TABLE 1: Some Basic Demographic and Economic Data for Vietnam (1998)
|Life Expectancy||68 years|
|Per Capita Income||$350 per year|
Source: Vietnam Economic Times ( December 20, 1999)
II. VIETNAM’S HEALTHCARE SYSTEM
A. Background / Overview
Vietnam ‘s healthcare system is centralized, heavily regulated, and subject to a command-and-control hierarchical structure. The central government makes the decisions with input, depending on the subject, from provincial and city governments. Vietnam’s healthcare market focuses on curative rather than preventive medicine, not unusual for countries just beginning to improve their health care system.
At the beginning of 1999, Vietnam received two World Bank loans to improve healthcare services in indigent, rural areas. Since recognizing the need for private foreign medical investment in mid-1993, the central government has allowed private Vietnamese and foreign companies to establish clinics and hospitals, and private hospitals have been on the rise, especially since the public sector has been unable to satisfy the country’s healthcare needs. Some basic health care statistics are indicated in Table 2 below.
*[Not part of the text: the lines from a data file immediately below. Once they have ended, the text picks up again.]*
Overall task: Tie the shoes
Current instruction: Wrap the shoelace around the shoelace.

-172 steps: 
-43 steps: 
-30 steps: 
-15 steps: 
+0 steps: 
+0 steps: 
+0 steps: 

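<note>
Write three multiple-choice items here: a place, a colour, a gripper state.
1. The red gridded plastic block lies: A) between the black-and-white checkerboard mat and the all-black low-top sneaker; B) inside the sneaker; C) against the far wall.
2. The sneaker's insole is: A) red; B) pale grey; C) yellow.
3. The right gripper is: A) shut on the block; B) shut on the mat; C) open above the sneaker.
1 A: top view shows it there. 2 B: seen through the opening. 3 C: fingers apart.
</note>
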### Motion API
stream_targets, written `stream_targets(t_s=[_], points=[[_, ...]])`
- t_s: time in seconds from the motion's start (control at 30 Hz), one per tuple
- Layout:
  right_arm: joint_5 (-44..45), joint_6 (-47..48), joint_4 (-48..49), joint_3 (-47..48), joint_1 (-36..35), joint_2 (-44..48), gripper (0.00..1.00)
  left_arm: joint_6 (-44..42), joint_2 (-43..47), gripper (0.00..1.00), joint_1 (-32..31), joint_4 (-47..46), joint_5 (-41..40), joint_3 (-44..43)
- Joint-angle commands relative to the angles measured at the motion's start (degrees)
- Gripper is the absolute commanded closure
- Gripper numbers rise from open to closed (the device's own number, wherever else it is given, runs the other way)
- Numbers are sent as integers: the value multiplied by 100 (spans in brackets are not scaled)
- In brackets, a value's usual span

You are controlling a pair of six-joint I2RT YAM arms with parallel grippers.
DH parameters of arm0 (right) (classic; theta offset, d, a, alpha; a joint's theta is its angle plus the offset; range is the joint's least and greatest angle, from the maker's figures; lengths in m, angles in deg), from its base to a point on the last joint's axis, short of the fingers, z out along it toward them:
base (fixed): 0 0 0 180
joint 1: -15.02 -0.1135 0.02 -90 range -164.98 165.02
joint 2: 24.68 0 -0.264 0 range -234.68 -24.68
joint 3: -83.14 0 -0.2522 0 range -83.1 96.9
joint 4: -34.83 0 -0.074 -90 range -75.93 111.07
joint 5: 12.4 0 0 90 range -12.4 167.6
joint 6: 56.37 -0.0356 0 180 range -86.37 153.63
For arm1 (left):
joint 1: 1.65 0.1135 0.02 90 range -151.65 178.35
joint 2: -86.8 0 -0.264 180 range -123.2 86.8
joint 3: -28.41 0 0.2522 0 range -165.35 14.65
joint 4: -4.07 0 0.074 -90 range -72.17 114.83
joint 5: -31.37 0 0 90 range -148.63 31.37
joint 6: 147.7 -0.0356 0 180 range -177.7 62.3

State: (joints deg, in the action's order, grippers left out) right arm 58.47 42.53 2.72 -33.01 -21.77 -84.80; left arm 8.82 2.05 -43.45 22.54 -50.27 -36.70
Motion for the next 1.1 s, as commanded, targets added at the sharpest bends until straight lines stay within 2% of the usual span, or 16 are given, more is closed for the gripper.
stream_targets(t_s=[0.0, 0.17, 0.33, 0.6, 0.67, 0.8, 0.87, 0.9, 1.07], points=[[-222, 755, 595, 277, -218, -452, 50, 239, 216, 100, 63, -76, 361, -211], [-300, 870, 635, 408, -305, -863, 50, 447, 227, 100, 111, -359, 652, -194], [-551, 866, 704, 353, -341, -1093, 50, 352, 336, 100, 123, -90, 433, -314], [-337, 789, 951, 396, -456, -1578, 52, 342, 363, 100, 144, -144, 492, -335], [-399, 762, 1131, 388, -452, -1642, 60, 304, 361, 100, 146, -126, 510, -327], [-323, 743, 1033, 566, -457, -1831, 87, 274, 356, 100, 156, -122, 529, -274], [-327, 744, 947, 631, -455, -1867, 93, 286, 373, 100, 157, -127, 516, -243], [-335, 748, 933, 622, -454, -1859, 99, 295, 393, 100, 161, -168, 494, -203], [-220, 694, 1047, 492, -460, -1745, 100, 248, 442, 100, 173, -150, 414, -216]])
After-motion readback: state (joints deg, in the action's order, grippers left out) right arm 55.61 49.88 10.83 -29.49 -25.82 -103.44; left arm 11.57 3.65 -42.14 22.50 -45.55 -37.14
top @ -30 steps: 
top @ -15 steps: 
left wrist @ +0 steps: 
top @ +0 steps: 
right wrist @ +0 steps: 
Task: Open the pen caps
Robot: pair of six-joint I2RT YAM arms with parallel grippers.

TABLE 2: Some Basic Healthcare Facts About Vietnam
|Persons per hospital bed||305|
|Hospital beds (managed by local health offices)||99,920|
|Hospital beds (in 31 larger hospitals run by MoHW)||10,410|
|Patients per physician||2,400|
|Government budget allocated||$230 million|
|Per capita government healthcare expenditure, annually||$3.00|
Source: U.S. Department of Commerce/US Foreign and Commercial Service Industry Sector Report, June 19, 1998
There are approximately 800 hospitals in Vietnam, with about 40,000 beds. Virtually all of these hospitals are public, but only 18% currently are under control of the Ministry of Health (MoH). The Ministry of Defense (MoD) and the Ministry of the Interior (MoI) have 30 hospitals which average 400 to 500 beds, although the largest MoD hospital, Number 108, is in Hanoi, and has 800 beds. These MoD and MoI hospitals and other healthcare facilities are the primary care providers for the country’s elite, the Central Leadership, and other important people and in effect are not available to average citizens. These agencies are very strong purchasers of medical equipment and have more money to spend on healthcare than the MoH.
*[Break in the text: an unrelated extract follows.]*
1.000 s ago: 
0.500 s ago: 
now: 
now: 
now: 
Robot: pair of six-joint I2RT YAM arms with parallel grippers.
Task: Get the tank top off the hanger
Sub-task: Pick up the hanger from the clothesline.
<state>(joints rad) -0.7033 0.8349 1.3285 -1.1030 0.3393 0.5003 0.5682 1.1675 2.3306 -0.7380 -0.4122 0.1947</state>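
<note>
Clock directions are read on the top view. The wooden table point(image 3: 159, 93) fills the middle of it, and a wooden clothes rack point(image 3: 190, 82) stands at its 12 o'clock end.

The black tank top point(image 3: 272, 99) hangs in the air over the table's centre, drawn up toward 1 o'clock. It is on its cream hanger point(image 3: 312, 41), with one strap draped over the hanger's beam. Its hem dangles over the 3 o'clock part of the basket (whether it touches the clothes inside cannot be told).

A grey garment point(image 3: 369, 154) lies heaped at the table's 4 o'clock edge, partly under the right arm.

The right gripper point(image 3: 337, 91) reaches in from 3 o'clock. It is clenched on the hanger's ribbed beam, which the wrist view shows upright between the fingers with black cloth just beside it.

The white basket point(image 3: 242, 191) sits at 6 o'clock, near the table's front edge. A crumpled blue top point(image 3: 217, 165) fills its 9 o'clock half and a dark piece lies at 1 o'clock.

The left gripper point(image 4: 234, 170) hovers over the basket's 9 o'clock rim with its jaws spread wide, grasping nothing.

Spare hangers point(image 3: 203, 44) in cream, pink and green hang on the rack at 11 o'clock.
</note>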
In addition to the central government’s healthcare facilities system, the provinces operate some 270 hospitals, including hospitals in Hanoi and Ho Chi Minh City (HCMC). These provinces are purchasers of medical equipment, devices, and pharmaceuticals. There are also 500 district hospitals, which only purchase healthcare machinery and equipment when they have outside, overseas development financial assistance.
There is a trend today in Vietnam (and elsewhere in Asia) toward private hospitals and clinics, of which there are several in Hanoi and HCMC. In 1997, construction began on two new private hospitals, one in Hanoi and one in HCMC. These and other hospitals and facilities prefer US equipment because of reputation, high quality, technology and after-purchase service, even though such products tend to cost 20% more. US firms have experienced success in selling such equipment because of these factors.
B. Healthcare Delivery
In response to the central government’s overall healthcare needs, a five-year plan for healthcare and healthcare delivery established in 1995 is supposed to be completed by the year 2000. Under this plan, the number of hospitals, clinics, and the like are to be increased and modernized to reach all people.
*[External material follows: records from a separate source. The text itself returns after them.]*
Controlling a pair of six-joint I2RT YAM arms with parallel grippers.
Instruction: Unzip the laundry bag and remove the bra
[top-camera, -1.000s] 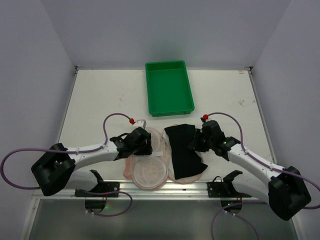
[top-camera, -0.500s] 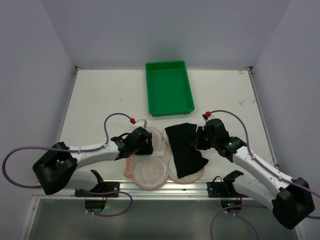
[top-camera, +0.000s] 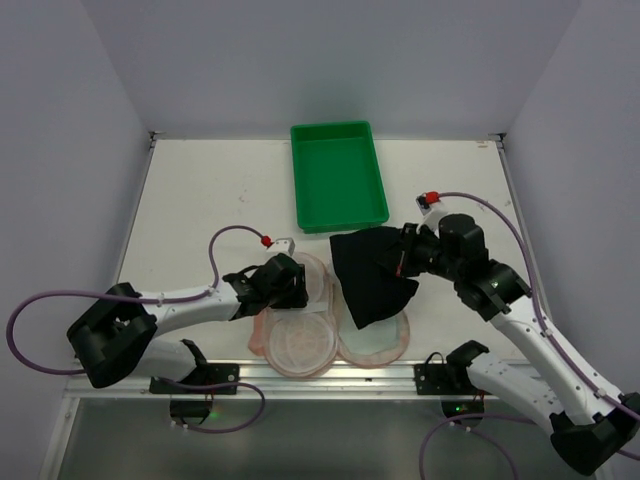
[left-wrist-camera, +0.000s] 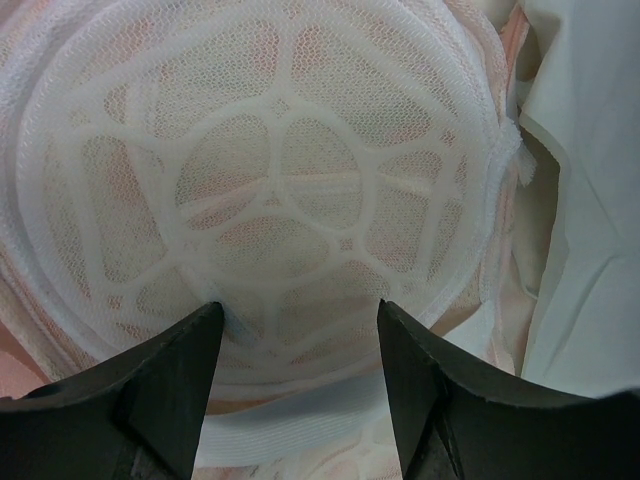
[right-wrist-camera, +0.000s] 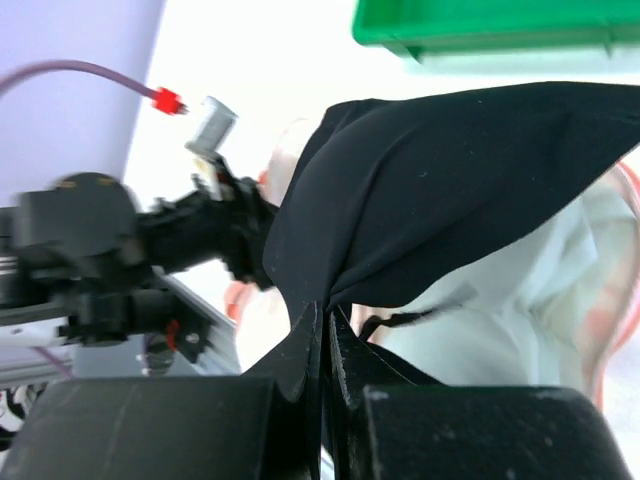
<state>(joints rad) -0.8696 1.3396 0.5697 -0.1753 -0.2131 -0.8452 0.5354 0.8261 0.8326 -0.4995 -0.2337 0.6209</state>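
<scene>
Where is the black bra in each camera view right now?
Top external: bra centre-right, held by right gripper.
Left wrist: not in view.
Right wrist: bra fills the centre, pinched at the bottom.
Shared landmark: the laundry bag, in all three.

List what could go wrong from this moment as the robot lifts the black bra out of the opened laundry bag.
1. The right gripper pinches only a fold of the bra; the fabric could slip free.
2. The bra's lower end hangs over the laundry bag, and a thin strap trails there; it may snag and drag the bag.
3. The left gripper is open over the mesh lobe, not clamping, so the bag might lift along.
</scene>
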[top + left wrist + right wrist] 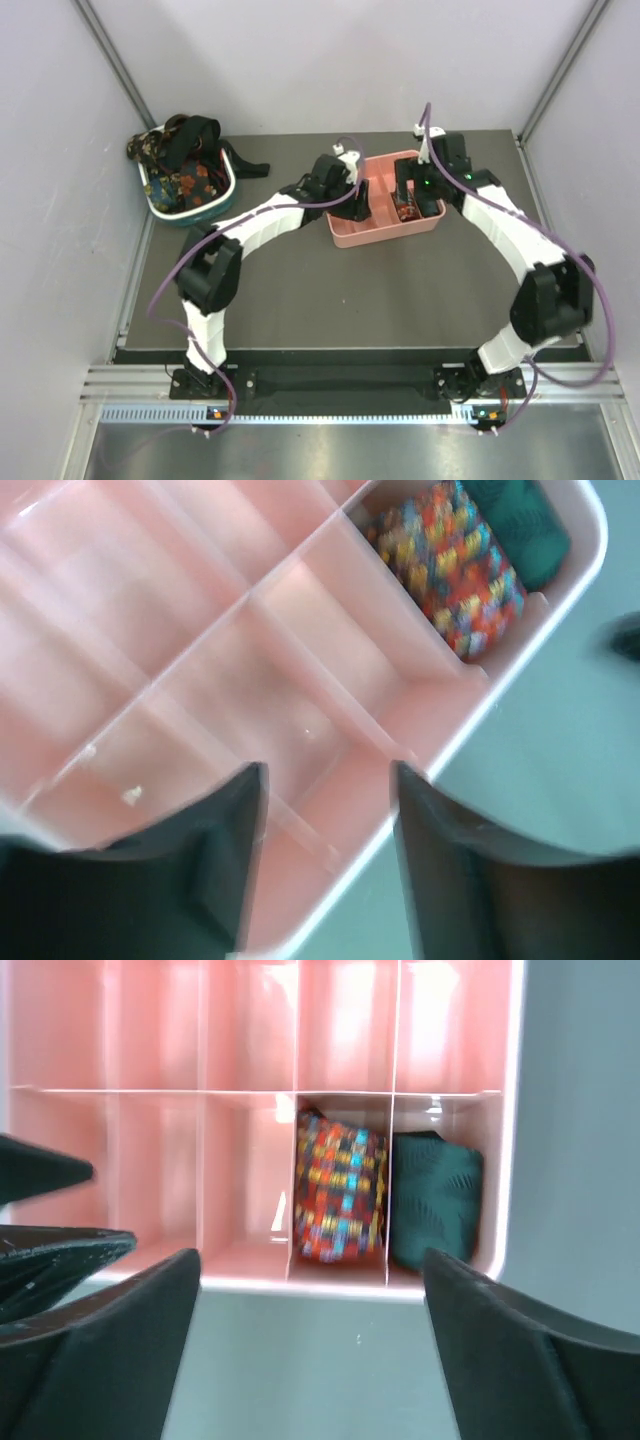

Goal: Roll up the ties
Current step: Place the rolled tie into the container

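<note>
Ties already rolled, a plaid tie (340, 1195) and a dark green tie (435, 1200), sit side by side in 2 end compartments of the pink tray (250, 1035) on the counter (330, 290). Loose ties (185, 150) lie heaped in the basket (195, 213) at the far left. Left fingers (190, 880) and right fingers (110, 1360) hover over the tray, both spread apart, holding nothing.

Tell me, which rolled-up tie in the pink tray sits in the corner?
The dark green tie: it fills the pink tray's corner compartment, while the colourful plaid tie sits one compartment in.
</note>
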`<state>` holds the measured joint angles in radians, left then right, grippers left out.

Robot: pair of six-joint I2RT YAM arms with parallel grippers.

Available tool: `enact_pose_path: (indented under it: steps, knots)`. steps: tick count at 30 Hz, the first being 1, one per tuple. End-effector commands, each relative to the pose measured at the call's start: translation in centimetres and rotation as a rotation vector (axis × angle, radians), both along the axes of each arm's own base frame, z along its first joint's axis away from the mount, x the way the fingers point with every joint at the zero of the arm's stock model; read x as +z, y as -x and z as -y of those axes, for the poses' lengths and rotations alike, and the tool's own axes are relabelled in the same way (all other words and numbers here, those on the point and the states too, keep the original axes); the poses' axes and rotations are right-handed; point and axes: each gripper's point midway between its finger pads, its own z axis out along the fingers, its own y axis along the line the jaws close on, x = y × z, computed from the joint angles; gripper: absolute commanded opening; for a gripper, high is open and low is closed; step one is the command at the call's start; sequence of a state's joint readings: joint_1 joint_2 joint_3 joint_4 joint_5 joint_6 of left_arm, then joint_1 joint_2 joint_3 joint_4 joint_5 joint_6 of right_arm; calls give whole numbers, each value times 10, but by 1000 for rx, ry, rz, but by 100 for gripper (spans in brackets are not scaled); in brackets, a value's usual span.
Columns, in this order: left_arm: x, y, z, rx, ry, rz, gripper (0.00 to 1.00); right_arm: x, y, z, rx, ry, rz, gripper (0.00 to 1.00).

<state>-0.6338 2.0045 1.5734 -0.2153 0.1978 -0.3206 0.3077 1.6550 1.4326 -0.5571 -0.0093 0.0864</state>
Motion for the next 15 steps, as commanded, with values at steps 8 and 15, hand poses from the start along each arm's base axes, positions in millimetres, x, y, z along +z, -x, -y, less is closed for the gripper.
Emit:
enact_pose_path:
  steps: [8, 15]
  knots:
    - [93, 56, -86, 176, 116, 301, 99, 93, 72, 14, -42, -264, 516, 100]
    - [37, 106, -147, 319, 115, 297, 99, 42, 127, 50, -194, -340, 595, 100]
C. Government Regulation of the Healthcare System
The key central government agency for healthcare is headquartered in Hanoi. The MoH manages the care of people’s health, including prevention and treatment, medical examinations, convalescence, and production and distribution of medicines and medical devices and equipment, as well as training and assignment of doctors, nurses and other medical personnel. The MoH’s basic powers, authority and responsibilities are set forth in the government’s 3/2/1993 State Decree No. 15/CP, assigning the MoH the following tasks:
• Prevention of, and efforts on: epidemics; medical examinations;, convalescence and family planning; medical practice; and health insurance (concerning which the MoH has developed a plan and is trying to implement it). The MoH has issued regulations on each of these subjects.
• With respect to traditional, non-western medicine, the MoH has developed an organization and implementation plan and has issued regulations for coordination of traditional and modern (western) medicine.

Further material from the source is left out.